The way Chief Joseph writes about his people shows that he really cares about them a great deal, and that he was willing to try escaping to Canada to ensure they had their freedom really is a good example of that. A person can not help but to feel a great deal of sympathy for him because he tried so hard to give his people the freedom they deserve, but still had to give up in the end. Half of his tribe died on the attempted journey to Canada, and Chief Joseph's speech is terribly sad because of it. He made a great sacrifice in trying to gain freedom, but he was still unable to accomplish his goal.




Chief Joseph. "Chief Joseph." Welcome to Georgia State University. Web. 01 Mar. 2012. .

Thoreau, Henry. "Thoreau's Civil Disobedience - 1." The Thoreau Reader. Web. 25
Jan. 2012. http://thoreau.eserver.org/civil1.html.

Edgar Lee Masters

Spoon River Anthology is a collection of poems written by Edgar Lee Masters. The poems were written by dead members of a fictional town, and were about their lives and their deaths. Some were happy, some sad, some religious, and some written by the wicked. When comparing them to transcendentalism, it becomes clear that Masters received some influence from their writings, though perhaps in an indirect manner.

In addition to describing the relationships people had with other members of his town, Masters also writes with a specific individualism in certain poems. According to Temple Cone, the Spoon River Anthology is sort of about finding a good balance between individuality and the relationships with other people that exist in Spoon River. Transcendentalists like Emerson really thought that the individual should not be influenced by other people at all, and wrote about such things very often (Emerson). The way Masters mixes individuality with community shows that he was probably influenced by the Transcendentalists, though it was either not very strongly or he was influenced by a person who was influenced by Emerson and Thoreau (second hand transcendentalism).

Along with his inclusion of individualism in his writing, Masters also uses a fairly unique writing style in his poems. The short little stories are written in free verse poetry. The style of writing without a set meter or any rhyming was first made popular by Walt Whitman, but was still quite new when masters chose to use it. The Transcendentalists often did controversial things, like spending a night in jail as Thoreau did. Free verse poetry was still very new and likely not well accepted when Masters chose to use it, but like the great and powerful Thoreau, he did what he thought would be best without much thought of whether it would be accepted.
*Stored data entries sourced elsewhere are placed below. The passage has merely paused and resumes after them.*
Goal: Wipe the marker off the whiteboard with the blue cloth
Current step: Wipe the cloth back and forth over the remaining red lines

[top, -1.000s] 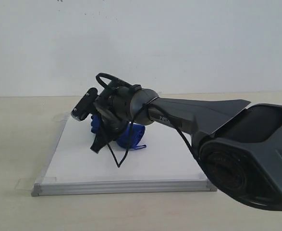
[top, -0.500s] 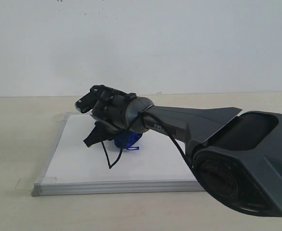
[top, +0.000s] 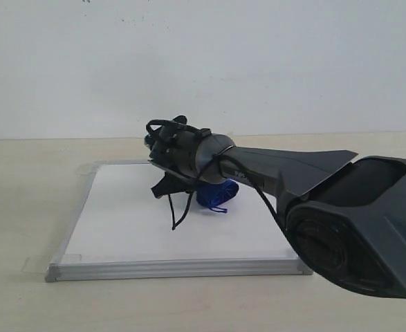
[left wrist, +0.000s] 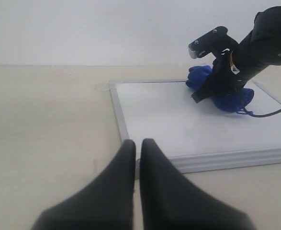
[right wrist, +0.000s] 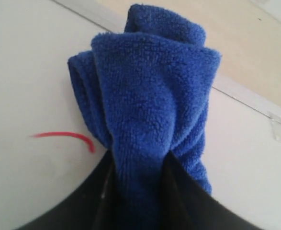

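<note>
The whiteboard [top: 120,228] lies flat on the table, silver-framed. My right gripper [right wrist: 138,160] is shut on the blue cloth [right wrist: 150,96], which is bunched up and pressed onto the board [right wrist: 25,72]. In the exterior view the cloth [top: 218,194] sits under the right wrist, towards the board's far right. A short curved red marker line [right wrist: 66,136] shows just beside the cloth; the rest of the marker is hidden. My left gripper [left wrist: 136,143] is shut on nothing, low over the table near a board [left wrist: 178,120] corner. It is out of the exterior view.
A black cable loop [top: 178,214] hangs from the right wrist over the board. Clear tape tabs [top: 37,265] hold the corners to the beige table [top: 23,207]. The right arm [left wrist: 260,43] reaches across the board. A white wall stands behind.
My right gripper has carried the cloth to the right across the board, and its wrist has turned. The left gripper is not seen in the earlier frames.
</note>
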Tool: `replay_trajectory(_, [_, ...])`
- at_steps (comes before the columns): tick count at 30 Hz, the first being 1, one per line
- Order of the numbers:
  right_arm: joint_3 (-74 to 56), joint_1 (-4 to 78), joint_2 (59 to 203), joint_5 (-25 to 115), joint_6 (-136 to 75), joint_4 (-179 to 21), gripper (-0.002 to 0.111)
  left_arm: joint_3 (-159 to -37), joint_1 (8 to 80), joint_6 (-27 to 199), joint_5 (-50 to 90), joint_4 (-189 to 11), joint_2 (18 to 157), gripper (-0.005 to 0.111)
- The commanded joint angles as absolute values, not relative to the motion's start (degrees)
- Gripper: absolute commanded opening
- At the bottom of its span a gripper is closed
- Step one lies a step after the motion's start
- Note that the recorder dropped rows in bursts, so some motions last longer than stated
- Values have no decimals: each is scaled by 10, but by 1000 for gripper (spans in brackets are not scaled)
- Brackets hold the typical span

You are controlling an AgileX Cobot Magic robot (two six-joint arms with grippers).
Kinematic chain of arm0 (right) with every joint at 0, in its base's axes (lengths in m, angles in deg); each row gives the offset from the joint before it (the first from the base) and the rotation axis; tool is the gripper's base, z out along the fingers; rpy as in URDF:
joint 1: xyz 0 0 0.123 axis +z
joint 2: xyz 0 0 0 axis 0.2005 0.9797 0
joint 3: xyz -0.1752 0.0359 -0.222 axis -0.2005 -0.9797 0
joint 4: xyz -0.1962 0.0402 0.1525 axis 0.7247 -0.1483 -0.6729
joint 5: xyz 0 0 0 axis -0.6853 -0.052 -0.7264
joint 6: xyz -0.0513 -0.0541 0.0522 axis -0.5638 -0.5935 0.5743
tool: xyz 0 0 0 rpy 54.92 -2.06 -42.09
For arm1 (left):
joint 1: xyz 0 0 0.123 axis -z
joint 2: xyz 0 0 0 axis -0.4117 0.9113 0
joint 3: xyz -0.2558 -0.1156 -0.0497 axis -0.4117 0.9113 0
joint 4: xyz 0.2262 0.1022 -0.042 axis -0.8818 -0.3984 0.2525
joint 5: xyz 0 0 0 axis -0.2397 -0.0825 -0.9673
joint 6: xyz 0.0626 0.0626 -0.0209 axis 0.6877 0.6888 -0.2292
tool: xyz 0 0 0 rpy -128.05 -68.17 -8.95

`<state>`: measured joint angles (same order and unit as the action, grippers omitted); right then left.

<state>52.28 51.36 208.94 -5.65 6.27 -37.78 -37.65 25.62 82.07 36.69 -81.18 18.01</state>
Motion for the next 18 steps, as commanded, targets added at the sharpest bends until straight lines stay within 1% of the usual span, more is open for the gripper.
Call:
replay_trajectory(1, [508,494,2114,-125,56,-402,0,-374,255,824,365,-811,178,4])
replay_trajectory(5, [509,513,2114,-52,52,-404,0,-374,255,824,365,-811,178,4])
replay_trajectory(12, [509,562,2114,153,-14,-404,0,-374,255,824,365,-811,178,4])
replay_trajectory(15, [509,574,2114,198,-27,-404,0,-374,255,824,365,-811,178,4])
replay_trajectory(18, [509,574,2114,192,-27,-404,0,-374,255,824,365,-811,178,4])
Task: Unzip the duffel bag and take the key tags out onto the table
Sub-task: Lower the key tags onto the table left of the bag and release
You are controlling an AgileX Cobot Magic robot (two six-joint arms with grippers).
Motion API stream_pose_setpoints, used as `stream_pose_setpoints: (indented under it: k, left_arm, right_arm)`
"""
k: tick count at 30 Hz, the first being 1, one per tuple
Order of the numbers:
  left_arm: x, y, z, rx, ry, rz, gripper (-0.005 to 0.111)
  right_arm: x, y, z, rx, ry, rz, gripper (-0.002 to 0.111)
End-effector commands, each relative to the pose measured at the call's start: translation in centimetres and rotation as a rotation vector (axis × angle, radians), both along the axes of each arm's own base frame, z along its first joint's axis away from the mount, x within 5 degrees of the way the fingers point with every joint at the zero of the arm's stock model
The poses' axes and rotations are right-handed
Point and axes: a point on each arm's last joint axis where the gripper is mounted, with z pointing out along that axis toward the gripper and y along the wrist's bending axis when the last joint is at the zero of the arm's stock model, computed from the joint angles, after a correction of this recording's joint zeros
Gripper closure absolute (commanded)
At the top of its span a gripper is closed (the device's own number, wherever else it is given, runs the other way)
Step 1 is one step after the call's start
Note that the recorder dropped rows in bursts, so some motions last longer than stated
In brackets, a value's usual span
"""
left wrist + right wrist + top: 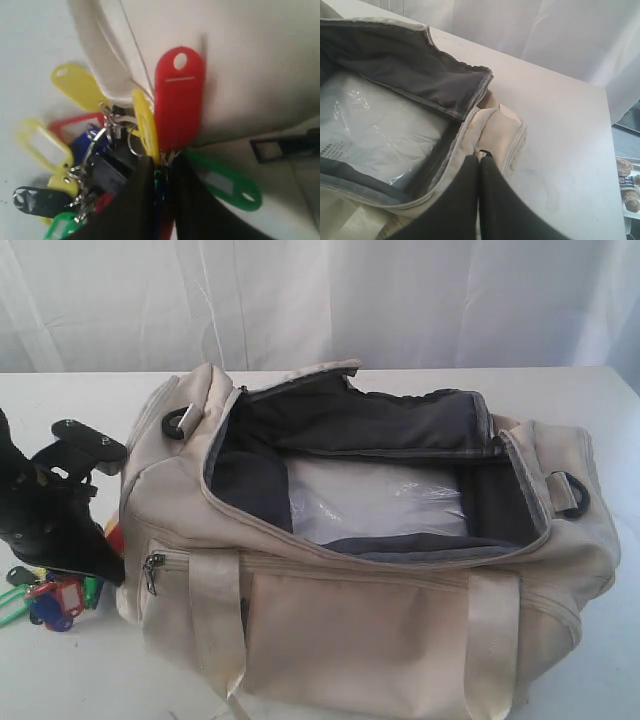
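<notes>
Cream duffel bag [380, 630] sits closest to me, top unzipped, dark lining gaping over a clear plastic packet [380, 500]. Just beside its left end, my left tool [162, 164] is clamped on the key tags [179, 95] (down at the plain white counter [60, 680]). My right tool [480, 159] has its fingers pressed together over the bag's other end. Farthest back, a white curtain [400, 300] closes off the room.

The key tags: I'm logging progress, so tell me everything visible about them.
The key tags are a bunch of flat plastic tags, red, yellow, green, blue and black, joined by metal rings. They are out of the duffel bag, low at the table beside its left end, one red tag against the fabric. The left claw is shut on the bunch.
</notes>
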Motion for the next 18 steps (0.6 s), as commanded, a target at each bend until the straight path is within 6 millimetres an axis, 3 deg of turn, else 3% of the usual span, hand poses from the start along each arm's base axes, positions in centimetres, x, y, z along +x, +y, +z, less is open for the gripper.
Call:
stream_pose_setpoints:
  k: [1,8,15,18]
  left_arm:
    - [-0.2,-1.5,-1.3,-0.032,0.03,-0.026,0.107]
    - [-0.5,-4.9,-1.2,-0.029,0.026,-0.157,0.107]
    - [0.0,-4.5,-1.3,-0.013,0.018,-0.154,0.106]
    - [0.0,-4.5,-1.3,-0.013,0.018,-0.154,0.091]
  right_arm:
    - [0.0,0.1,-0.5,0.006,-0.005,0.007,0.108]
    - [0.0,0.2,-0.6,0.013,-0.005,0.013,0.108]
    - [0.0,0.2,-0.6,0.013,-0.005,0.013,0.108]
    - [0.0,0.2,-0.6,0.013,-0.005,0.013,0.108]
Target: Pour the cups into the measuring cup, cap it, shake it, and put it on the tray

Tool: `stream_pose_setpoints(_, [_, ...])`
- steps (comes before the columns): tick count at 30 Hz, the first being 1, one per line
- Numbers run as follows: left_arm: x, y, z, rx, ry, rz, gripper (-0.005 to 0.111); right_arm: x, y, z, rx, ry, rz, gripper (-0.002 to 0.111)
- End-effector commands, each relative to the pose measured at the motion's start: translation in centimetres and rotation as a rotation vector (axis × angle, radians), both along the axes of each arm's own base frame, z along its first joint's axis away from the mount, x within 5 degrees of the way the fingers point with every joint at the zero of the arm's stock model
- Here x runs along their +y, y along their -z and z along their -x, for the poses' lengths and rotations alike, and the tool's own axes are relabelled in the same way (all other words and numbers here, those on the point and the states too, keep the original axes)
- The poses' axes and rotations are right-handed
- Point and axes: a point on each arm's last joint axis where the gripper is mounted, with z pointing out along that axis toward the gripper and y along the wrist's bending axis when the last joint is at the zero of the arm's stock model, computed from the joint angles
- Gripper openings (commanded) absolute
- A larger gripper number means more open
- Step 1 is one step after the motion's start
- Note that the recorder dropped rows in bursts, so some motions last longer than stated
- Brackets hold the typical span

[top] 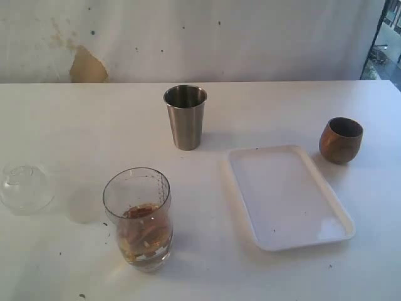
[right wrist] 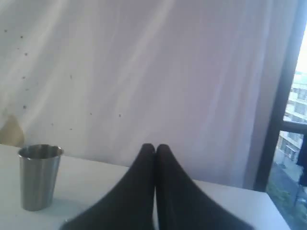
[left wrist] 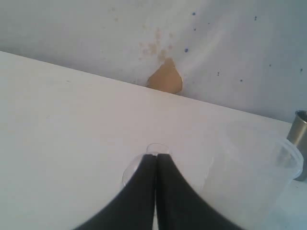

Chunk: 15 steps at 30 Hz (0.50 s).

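Observation:
The steel tumbler (top: 185,117) stands upright at the back middle of the table. The brown wooden cup (top: 341,140) stands to the right, beside the far corner of the white tray (top: 287,195). At the front left, the clear measuring cup (top: 139,217) holds brownish contents in its lower part. The clear dome cap (top: 25,187) rests on the table at the far left. Neither arm shows in the exterior view. My left gripper (left wrist: 157,155) is shut and empty, with the cap (left wrist: 157,147) just beyond its tips. My right gripper (right wrist: 155,147) is shut and empty, with the tumbler (right wrist: 39,176) off to one side.
A frosted plastic cup (top: 83,202) stands between the cap and the measuring cup, also seen as the frosted cup (left wrist: 249,177) close beside my left gripper. A white wall with a brown patch (top: 87,66) backs the table. A window frame (right wrist: 273,120) edges the right side.

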Motion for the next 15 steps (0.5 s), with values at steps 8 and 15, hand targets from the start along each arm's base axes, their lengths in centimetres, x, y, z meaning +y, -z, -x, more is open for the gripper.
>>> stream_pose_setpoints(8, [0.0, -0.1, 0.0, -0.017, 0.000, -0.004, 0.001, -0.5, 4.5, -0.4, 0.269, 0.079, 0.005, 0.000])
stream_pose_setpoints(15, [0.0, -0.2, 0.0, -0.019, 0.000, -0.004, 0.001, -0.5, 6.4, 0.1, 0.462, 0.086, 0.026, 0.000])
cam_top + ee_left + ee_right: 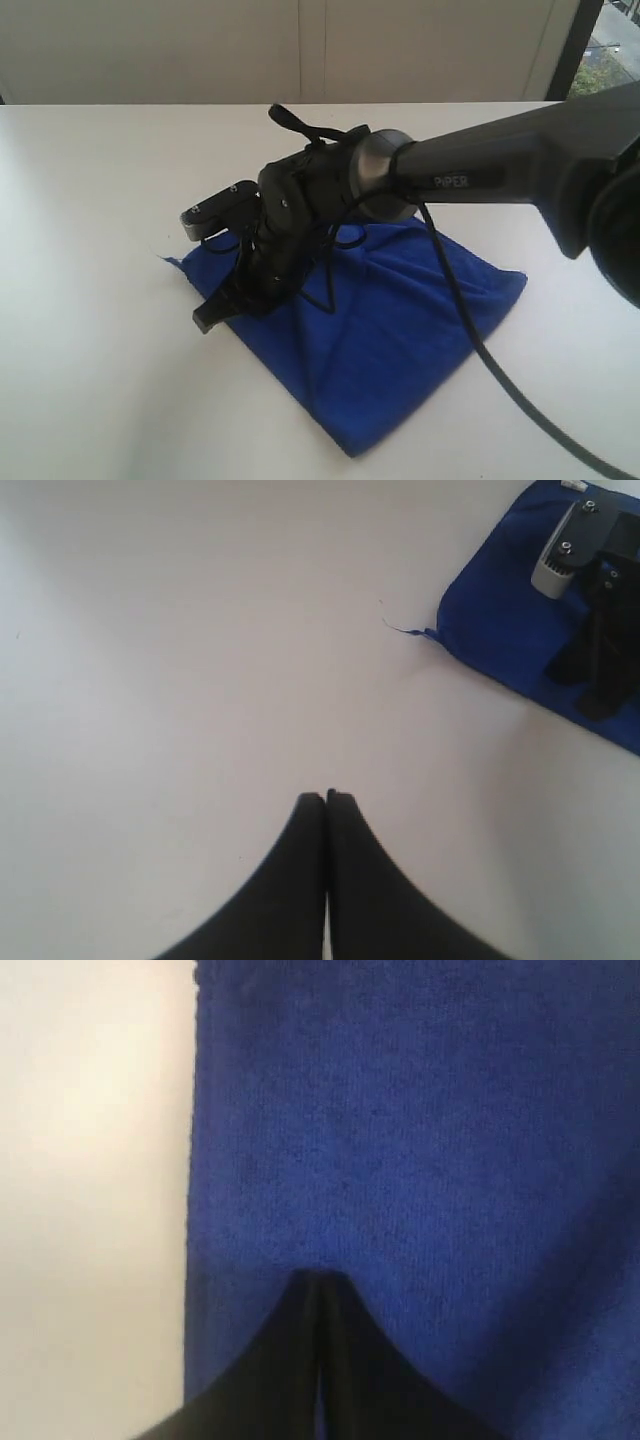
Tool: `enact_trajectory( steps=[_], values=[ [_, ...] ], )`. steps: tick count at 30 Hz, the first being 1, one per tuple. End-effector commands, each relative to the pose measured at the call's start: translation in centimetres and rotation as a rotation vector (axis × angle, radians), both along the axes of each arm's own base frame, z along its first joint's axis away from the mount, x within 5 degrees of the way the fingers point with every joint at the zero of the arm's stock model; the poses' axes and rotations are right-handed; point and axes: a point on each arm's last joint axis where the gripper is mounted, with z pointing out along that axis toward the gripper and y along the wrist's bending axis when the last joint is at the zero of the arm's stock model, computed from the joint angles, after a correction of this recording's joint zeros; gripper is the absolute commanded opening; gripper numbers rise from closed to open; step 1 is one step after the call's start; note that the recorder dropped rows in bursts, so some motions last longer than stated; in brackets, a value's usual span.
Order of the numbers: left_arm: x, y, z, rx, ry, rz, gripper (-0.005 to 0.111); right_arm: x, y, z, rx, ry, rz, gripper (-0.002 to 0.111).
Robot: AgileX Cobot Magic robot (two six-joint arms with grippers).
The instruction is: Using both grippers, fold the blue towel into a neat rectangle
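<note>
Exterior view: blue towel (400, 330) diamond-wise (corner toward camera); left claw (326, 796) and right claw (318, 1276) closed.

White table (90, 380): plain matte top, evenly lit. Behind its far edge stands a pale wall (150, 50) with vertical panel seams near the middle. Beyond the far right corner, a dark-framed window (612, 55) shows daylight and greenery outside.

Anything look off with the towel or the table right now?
Only small things. A loose thread trails from one corner of the blue towel onto the table, and creases run across the cloth beside the right gripper. Nothing spilled or damaged shows.
</note>
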Motion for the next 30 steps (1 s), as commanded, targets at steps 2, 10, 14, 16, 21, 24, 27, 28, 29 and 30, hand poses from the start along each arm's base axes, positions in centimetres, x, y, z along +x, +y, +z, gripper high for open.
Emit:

Masters was also influenced by Walt Whitman, who was somewhat influenced by the Transcendentalists. In Master's poem about a poet, he writes about how small the writer's poetry seems in comparison to Whitman's poems. He writes with a portion of the same feeling Whitman does, and if it was possible to describe it well enough to make it understood then people would stop writing stories and spend all of their time writing about it. However, as it has not been found to be possible yet, people use stories as a vessel for the emotion they just can not describe.



Cone, Temple. "Spoon River Anthology." In Kimmelman, Burt, and Temple Cone, eds. The Facts On File Companion to American Poetry, vol. 2. New York: Facts On File, Inc., 2007. Bloom's Literary Reference Online. Facts On File, Inc. Web. 1 March, 2012. http://www.fofweb.com/activelink2.asp?ItemID=WE54&SID=5&iPin= CTAP0520&SingleRecord=True.

Emerson, Ralph. "Self-Reliance." Ralph Waldo Emerson Texts. Web. 15 Feb. 2012.